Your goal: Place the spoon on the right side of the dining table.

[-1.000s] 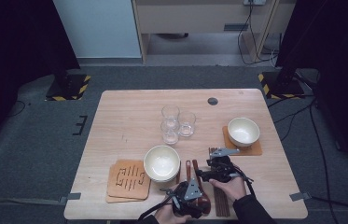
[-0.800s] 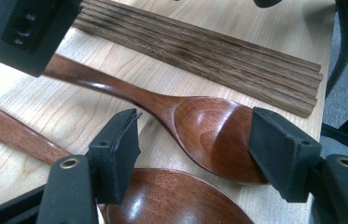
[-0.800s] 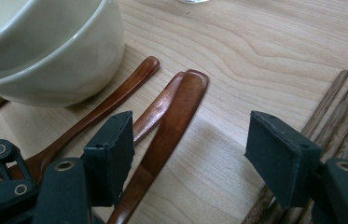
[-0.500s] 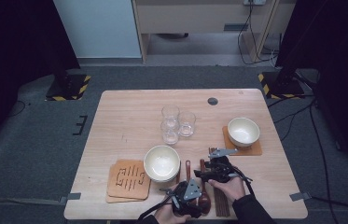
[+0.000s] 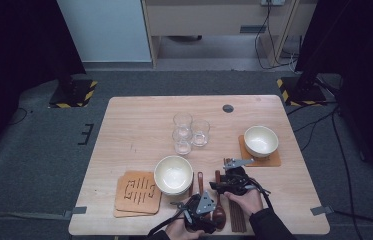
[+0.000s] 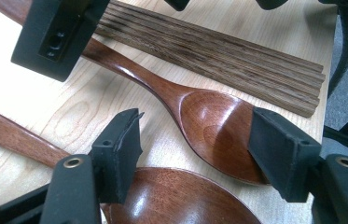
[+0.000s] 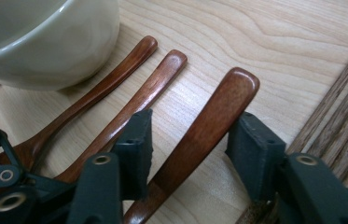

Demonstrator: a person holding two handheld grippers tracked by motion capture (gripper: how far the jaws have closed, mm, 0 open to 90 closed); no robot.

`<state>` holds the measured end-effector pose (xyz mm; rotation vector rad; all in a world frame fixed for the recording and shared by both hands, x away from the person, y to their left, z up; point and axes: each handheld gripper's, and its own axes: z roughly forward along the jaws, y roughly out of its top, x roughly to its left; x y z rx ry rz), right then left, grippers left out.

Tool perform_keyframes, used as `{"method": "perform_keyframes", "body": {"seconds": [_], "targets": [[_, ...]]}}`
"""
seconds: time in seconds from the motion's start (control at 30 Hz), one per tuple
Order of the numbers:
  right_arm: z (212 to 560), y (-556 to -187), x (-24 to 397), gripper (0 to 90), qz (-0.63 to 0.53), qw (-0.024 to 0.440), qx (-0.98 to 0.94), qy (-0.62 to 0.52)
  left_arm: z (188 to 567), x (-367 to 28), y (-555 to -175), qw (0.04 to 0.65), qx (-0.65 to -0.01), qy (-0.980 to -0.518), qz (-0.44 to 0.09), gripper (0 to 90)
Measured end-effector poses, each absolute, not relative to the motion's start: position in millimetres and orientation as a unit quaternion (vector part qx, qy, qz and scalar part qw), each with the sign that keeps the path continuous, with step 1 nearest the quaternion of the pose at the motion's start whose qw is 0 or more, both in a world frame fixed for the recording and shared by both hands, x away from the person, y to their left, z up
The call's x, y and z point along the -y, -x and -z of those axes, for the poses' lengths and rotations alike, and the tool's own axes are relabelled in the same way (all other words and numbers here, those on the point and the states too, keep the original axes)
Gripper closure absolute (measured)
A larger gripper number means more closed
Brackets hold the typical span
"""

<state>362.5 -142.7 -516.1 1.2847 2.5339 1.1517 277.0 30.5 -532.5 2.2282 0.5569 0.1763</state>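
Observation:
Three dark wooden spoons lie side by side by the front table edge. In the left gripper view my left gripper [image 6: 197, 149] is open. Its jaws straddle the bowl of the rightmost spoon [image 6: 213, 130], the right pad at the rim and the left pad clear of it. In the right gripper view my right gripper [image 7: 190, 149] is open around the same spoon's handle [image 7: 209, 116]. Its jaws have just been closing, and a small gap shows on each side. In the high view the left gripper [image 5: 209, 210] sits below the right gripper [image 5: 226, 181].
Wooden chopsticks [image 6: 218, 51] lie just beyond the spoon. A cream bowl [image 5: 173, 174] stands left of the spoons, beside a stack of cork coasters [image 5: 136, 192]. Three glasses [image 5: 189, 132] stand mid-table. Another bowl [image 5: 260, 140] rests on a coaster at the right.

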Motion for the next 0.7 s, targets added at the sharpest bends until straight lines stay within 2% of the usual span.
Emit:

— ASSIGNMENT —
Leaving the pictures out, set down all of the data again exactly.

— SOLUTION —
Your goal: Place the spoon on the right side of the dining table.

[-1.000s] 
[-0.800s] 
[-0.800s] 
[-0.500s] 
[+0.000s] 
[+0.000s] 
[+0.000s] 

Demonstrator: a person holding two handheld grippers tracked by motion capture (gripper: how far the jaws have closed, mm, 0 open to 90 closed); no robot.

`<state>` holds the measured end-effector pose (xyz mm; rotation vector rad; all in a world frame fixed for the recording and shared by both hands, x away from the person, y to their left, z up; point and axes: each handheld gripper's, and its own axes: z roughly forward along the jaws, y roughly out of its top, x roughly to its left; x y z rx ry rz), right then left, grippers left out.

Tool perform_keyframes, used as `{"method": "perform_keyframes", "body": {"seconds": [_], "targets": [[_, ...]]}}`
"""
seconds: time in seconds from the motion's start (control at 30 Hz), one per tuple
Order of the numbers:
  right_arm: z (212 to 560), y (-556 to -187), x (-24 to 397), gripper (0 to 90), qz (-0.63 to 0.53), qw (-0.024 to 0.440), qx (-0.98 to 0.94), qy (-0.62 to 0.52)
  left_arm: z (188 to 567), x (-367 to 28), y (-555 to -175), qw (0.04 to 0.65), qx (-0.65 to -0.01), qy (-0.980 to -0.518), qz (-0.44 to 0.09), gripper (0 to 90)
Measured end-effector poses, each absolute, not relative to the motion's start: position in millimetres and orientation as a unit quaternion (vector part qx, qy, qz and scalar part qw), each with the sign that keeps the path continuous, with step 1 nearest the quaternion of the pose at the motion's start whose qw is 0 or more, both in a world frame fixed for the recording and shared by both hands, x away from the person, y to their left, z up
The call's x, y and z point along the -y, -x and -z of those axes, for the poses' lengths and rotations alike, and the tool's own axes are relabelled in the same way (all other words and numbers here, those on the point and the states too, keep the original axes)
Gripper closure absolute (measured)
A larger gripper number means more closed
Brackets hold the typical span
"""

<state>362.5 -142.7 -516.1 1.2847 2.5339 1.1517 277.0 30.5 -532.5 2.2282 0.5569 0.1763</state>
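Observation:
Three dark wooden spoons lie side by side by the front table edge. In the left gripper view my left gripper [image 6: 197, 149] is open. Its jaws straddle the bowl of the rightmost spoon [image 6: 213, 130], the right pad at the rim and the left pad clear of it. In the right gripper view my right gripper [image 7: 190, 149] is open around the same spoon's handle [image 7: 209, 116]. Its jaws have just been closing, and a small gap shows on each side. In the high view the left gripper [image 5: 209, 210] sits below the right gripper [image 5: 226, 181].
Wooden chopsticks [image 6: 218, 51] lie just beyond the spoon. A cream bowl [image 5: 173, 174] stands left of the spoons, beside a stack of cork coasters [image 5: 136, 192]. Three glasses [image 5: 189, 132] stand mid-table. Another bowl [image 5: 260, 140] rests on a coaster at the right.
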
Motion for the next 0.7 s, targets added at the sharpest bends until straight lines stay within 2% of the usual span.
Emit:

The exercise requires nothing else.